Where Your Electricity Really Goes
Your electricity bill isn’t really about how fast water heats up. It’s about total energy consumed over time, and that’s where things get revealing.
With storage geysers, there’s something called standby loss. Even with decent insulation, hot water gradually cools down, forcing the heating element to kick in repeatedly. Over 24 hours, these small heating cycles add up significantly, especially during winter when heat loss accelerates.
An instantaneous geyser eliminates this. Zero standby loss means zero wasted electricity when you’re not using hot water. Yes, it draws more power during operation, but only for the actual minutes you’re running the tap.
What matters most is your usage pattern. Someone taking two quick showers daily will have vastly different consumption than someone who enjoys long baths, regardless of the geyser type used.
The Numbers Behind Your Bill
Let’s put this into perspective with a typical scenario. Imagine a household where two people shower daily, spending about 8 minutes each under hot water, plus some washing up.
A storage geyser consumes 3-4 units daily to maintain temperature, plus the energy for actual use. That’s roughly 100-120 units monthly. An instantaneous geyser used for the same 20-25 minutes daily typically consumes 60-75 units monthly.
The higher wattage during operation gets offset by the complete absence of standby consumption. If you’re someone who uses hot water in short, focused bursts rather than keeping a tank heated all day “just in case,” the savings become quite clear.
Of course, these numbers vary based on incoming water temperature, desired heat level, and local electricity rates, but the principle holds across most situations.
What Actually Drives Up Your Costs
The real electricity vampires are often hiding in plain sight. Leaving a storage geyser switched on 24/7 is the biggest culprit. Many households do this out of habit or convenience, not realising it’s like leaving a kettle on simmer all day.
Temperature settings matter enormously too. Setting your geyser to scalding hot when you’ll mix in cold water anyway wastes energy heating water beyond what you need. Each 5-degree increase in temperature setting adds measurably to your consumption.

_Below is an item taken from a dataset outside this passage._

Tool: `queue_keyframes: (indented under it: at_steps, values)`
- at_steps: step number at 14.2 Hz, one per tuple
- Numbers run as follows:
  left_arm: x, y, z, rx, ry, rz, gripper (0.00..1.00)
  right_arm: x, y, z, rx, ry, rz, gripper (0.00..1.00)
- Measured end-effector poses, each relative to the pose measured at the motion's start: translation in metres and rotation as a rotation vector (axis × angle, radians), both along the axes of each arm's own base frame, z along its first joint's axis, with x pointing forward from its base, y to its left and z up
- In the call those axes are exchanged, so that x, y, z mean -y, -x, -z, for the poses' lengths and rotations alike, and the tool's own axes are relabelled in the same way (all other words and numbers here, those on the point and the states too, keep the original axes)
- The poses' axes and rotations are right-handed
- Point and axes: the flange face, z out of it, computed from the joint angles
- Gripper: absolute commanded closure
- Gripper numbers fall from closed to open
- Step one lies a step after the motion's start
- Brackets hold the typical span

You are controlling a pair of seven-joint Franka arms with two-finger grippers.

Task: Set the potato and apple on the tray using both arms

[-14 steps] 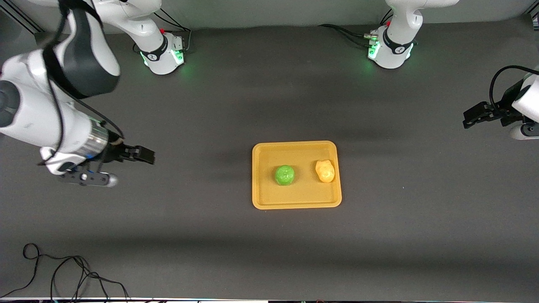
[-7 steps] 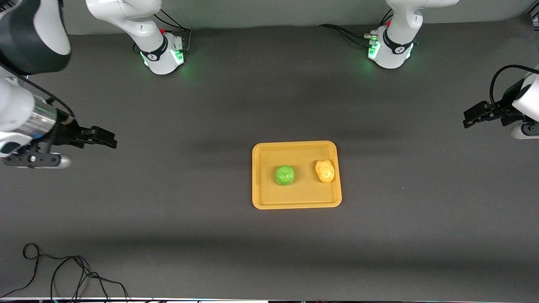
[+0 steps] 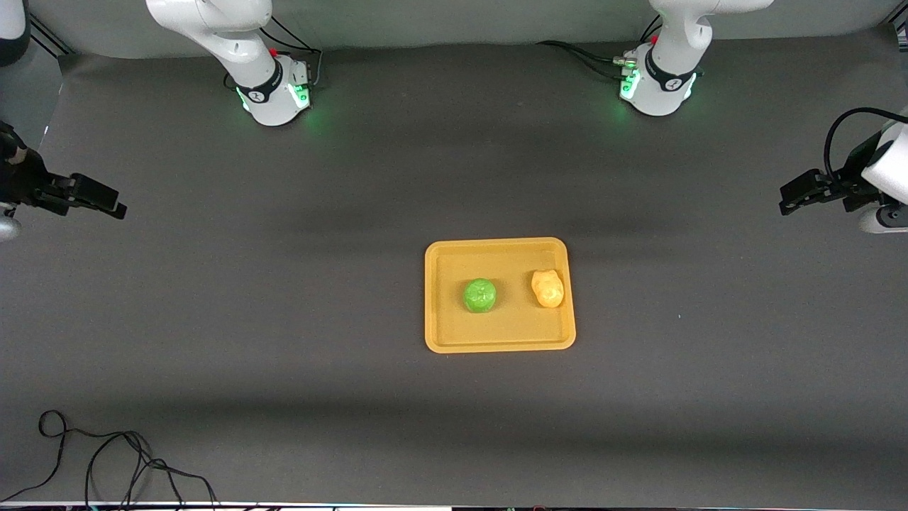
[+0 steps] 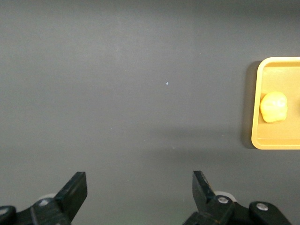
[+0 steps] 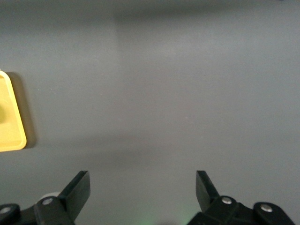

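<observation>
From the front, the tray [image 3: 499,295] sits near the middle of the tabletop [image 3: 284,341]. The apple [image 3: 480,295] lies in it around its centre, and the potato [image 3: 547,288] lies in it too, beside the apple toward the left arm's end, close to the rim there. The two are apart and neither touches an end effector. The right end effector [image 3: 99,202] hangs over bare tabletop at the right arm's end, well apart from the tray. The left end effector [image 3: 793,198] hangs over bare tabletop at the left arm's end, likewise well apart. A loose black cable [image 3: 106,461] lies near the front edge at the right arm's end.

In the left wrist view, the left end effector [image 4: 139,197] is spread wide with nothing between its fingers [image 4: 75,190]. Only dark tabletop lies under it; the tray [image 4: 255,112] with the potato [image 4: 273,107] shows off to one side.

In the right wrist view, the right end effector [image 5: 142,193] is also spread wide and empty, over plain tabletop, with just a corner of the tray [image 5: 11,126] in sight.

Both items appear placed, so the step in hand looks like clearing away. To do it well, each arm should keep high and away from the tray, fingers apart, so nothing nudges the rim or rolls the round apple.
</observation>
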Motion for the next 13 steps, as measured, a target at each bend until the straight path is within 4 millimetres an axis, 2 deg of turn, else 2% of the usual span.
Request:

Poor insulation around pipes and tanks literally sends your money up in steam. Seasonal factors play their part as well; heating water from 10°C in winter requires far more energy than heating it from 25°C in summer, regardless of your geyser type.
Conclusion
Start by honestly tracking when and how you use hot water. Do you need it available constantly, or in predictable bursts? Most households fall into the latter category but operate as if they’re the former.
An instantaneous geyser makes economic sense when your usage is concentrated in morning and evening routines, for instance. If you’re running a guest house or need hot water available at unpredictable times throughout the day, the equation shifts.
Regardless of what you install, simple habits make a substantial difference. Use hot water mindfully, not wastefully. Lower your temperature settings to the minimum comfortable level. If you have a storage geyser, switch it on only when needed, ideally 15-20 minutes before use.
So, does faster heating mean higher bills? Not necessarily. What drives your costs is total consumption time and standby losses, not heating speed. An instantaneous geyser’s quick heating enables lower bills by eliminating the constant energy drain of keeping water hot when nobody’s using it. The speed isn’t the problem; it’s often the solution.